Soulèvement(s)

Concert de créations

Il est une question récurrente qui se pose au compositeur ou à la compositrice : doit-il ou doit-elle, à travers son art, rendre compte de la vie sociale et politique ? Doit-il ou doit-elle “prendre parti” ou bien au contraire considérer que la seule voie possible pour lui ou pour elle, est de faire de l’art pour l’art ?

En ce sens, les créations du soir, signées Philippe Hurel et Emmanuelle Da Costa, associées aux oeuvres de Pascale Jakubowski et Luigi Dallapiccola, empruntent des chemins différents. Si Jakubowski établit une cartographie imaginaire constituée d’images poétiques suscitant des images musicales, Da Costa s’inspire directement de la théorie de la relativité et se joue du temps pour construire sa propre « ligne d’univers » – co-commande EOC GRAME CNCM. Avec Soulèvement(s), qui donne titre au concert, Hurel convoque Didi-Huberman, Aimé Césaire, Hannah Arendt, Abaher El-Sakka, Pinar Selek, Denys Delâge, et confie à l’extraordinaire soprano Hélène Walter le soin de « jeter sa douleur par-dessus bord » (Henri Michaux). Nul doute que Luigi Dallapiccola saura lui répondre avec douceur et contrepoint dans sa Petite musique de nuit, inspirée du poème Nuit d’été d’Antonio Machado.

Lever de rideau
Œuvres « en écho » au programme du concert, présentées et interprétées par des élèves du Conservatoire Massenet, une heure avant la représentation.
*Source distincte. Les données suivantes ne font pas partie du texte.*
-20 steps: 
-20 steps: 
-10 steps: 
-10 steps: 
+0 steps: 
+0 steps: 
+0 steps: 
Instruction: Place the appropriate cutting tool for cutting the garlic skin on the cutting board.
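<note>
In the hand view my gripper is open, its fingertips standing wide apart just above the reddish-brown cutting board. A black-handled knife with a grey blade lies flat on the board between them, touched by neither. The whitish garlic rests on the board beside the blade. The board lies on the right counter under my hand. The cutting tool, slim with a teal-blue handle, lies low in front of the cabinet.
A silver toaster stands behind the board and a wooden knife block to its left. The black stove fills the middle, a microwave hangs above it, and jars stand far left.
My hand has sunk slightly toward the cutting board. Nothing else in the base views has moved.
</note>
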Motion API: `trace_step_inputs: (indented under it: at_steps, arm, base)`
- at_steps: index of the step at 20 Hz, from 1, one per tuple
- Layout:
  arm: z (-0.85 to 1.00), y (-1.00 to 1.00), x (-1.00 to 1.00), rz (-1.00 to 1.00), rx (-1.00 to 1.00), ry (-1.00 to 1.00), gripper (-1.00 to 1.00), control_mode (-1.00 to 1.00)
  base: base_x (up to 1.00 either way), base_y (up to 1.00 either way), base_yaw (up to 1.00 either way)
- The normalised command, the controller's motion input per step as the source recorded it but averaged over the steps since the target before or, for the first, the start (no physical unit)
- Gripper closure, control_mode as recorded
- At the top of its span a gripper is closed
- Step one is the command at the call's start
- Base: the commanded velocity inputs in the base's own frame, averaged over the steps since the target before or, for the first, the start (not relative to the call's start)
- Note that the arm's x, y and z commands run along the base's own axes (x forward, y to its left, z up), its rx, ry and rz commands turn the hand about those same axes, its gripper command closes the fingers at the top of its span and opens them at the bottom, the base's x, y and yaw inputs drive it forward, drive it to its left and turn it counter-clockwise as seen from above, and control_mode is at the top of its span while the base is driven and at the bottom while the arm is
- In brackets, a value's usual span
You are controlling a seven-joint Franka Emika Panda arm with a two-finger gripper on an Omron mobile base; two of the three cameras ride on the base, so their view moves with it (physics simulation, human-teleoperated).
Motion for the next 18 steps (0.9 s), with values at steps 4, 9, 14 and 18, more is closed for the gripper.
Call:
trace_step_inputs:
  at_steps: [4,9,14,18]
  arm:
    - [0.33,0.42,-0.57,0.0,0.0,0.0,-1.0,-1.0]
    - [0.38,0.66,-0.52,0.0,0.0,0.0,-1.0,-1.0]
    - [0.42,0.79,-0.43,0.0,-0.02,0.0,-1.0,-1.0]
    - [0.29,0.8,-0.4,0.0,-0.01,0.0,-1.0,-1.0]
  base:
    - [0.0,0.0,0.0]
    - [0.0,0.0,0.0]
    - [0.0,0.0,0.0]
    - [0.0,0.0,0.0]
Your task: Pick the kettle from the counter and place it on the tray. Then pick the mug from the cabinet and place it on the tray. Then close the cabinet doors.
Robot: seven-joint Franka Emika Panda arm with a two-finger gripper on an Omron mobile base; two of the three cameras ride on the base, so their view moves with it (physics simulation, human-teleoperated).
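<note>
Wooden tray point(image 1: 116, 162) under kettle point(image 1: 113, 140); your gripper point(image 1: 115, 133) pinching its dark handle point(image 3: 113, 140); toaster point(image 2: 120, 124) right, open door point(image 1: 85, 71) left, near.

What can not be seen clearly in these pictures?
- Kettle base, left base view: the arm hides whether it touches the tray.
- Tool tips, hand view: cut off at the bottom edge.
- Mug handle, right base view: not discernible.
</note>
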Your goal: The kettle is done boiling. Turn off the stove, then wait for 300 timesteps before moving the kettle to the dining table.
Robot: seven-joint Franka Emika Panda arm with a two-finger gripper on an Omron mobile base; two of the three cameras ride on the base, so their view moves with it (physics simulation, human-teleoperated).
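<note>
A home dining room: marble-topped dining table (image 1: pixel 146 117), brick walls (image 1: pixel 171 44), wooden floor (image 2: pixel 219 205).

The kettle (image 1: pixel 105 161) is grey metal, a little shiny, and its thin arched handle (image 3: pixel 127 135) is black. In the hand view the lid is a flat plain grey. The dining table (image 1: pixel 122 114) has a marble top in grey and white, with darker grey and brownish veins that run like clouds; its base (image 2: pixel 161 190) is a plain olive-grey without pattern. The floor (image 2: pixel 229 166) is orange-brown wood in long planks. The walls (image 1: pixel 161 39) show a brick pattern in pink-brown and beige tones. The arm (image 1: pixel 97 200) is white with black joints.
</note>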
Gratuit sur présentation du billet du jour.

Programme :

Tiempo di Fumo de Doina Rotaru,
Par Jasmine Trilland

Campanule” Herbier I d’Alain Louvier,
Par Gaëlle Moussier et Nina Barallon

Bacasax de Philippe Hurel,
Par Tatiana Goussarov et Benjamin Dechavannes

Shehnaï de Philippe Hersant,
Par Marie Delhomme

Duel de Pascale Jakubowski,
Par Romain Cremillieux

 

Dans Soulèvement(s) de Philippe Hurel, on peut noter, parmi les divers textes qu’on entendra, un extrait d’un poème de Siamanto (1878-1915) chanté en Arménien,  et un poème de  la poétesse amérindienne Jane Johnston Schoolcraft ou en Indien Bamewawagezhikaquay (1800 -1842),  chanté en Anglais :

Vision de la mort par Siamanto
Massacre, massacre, massacre !…
Dans les villes et hors des villes,
Et les barbares sanglants piétinent
Les morts et les mourants,
Des volées de corbeaux volent au-dessus des têtes,
Bouches ensanglantées, rires ivres…
Le vent furieux étouffe les agonisants,
Et s’échappent rapidement par les routes
Des caravanes silencieuses de vieilles femmes…
La nuit, monte la marée de sang
Esquissant des fontaines avec les arbres,
Et courent terrorisés de tous côtés
Des troupeaux chassés à travers les champs de blé incendiés…
Je vois des générations de gens abattues dans les rues,
Et les foules fuient le massacre indescriptible…
La chaleur tropicale s’élève
Des nobles villes en feu…
Et sous la neige lourde comme du marbre,
La solitude des ruines et des morts est froide…

 

Lines written at Castle Island, Lake Superior par Jane Johnston Schoolcraft

Ici, dans ma mer intérieure natale
Je fuirais la douleur et la maladie
Et de ses rivages et de son île lumineuse
Je ramasserais une réserve de doux plaisirs.
Île solitaire de la mer sans sel !
Que c’est vaste, que c’est doux, que c’est frais et libre Comme c’est transportant – la vue
Des rochers, des cieux et des eaux bleues
Unies, comme les doux accords d’une chanson
Pour dire, ici seule la nature règne.
Ah, la nature ! ici règne pour toujours
Loin des repaires des hommes
Car ici, il n’y a pas de peurs sordides,
Pas de crimes, pas de misère, pas de larmes
Pas d’orgueil de richesse ; le cœur à remplir,
Pas de lois pour maltraiter mon peuple.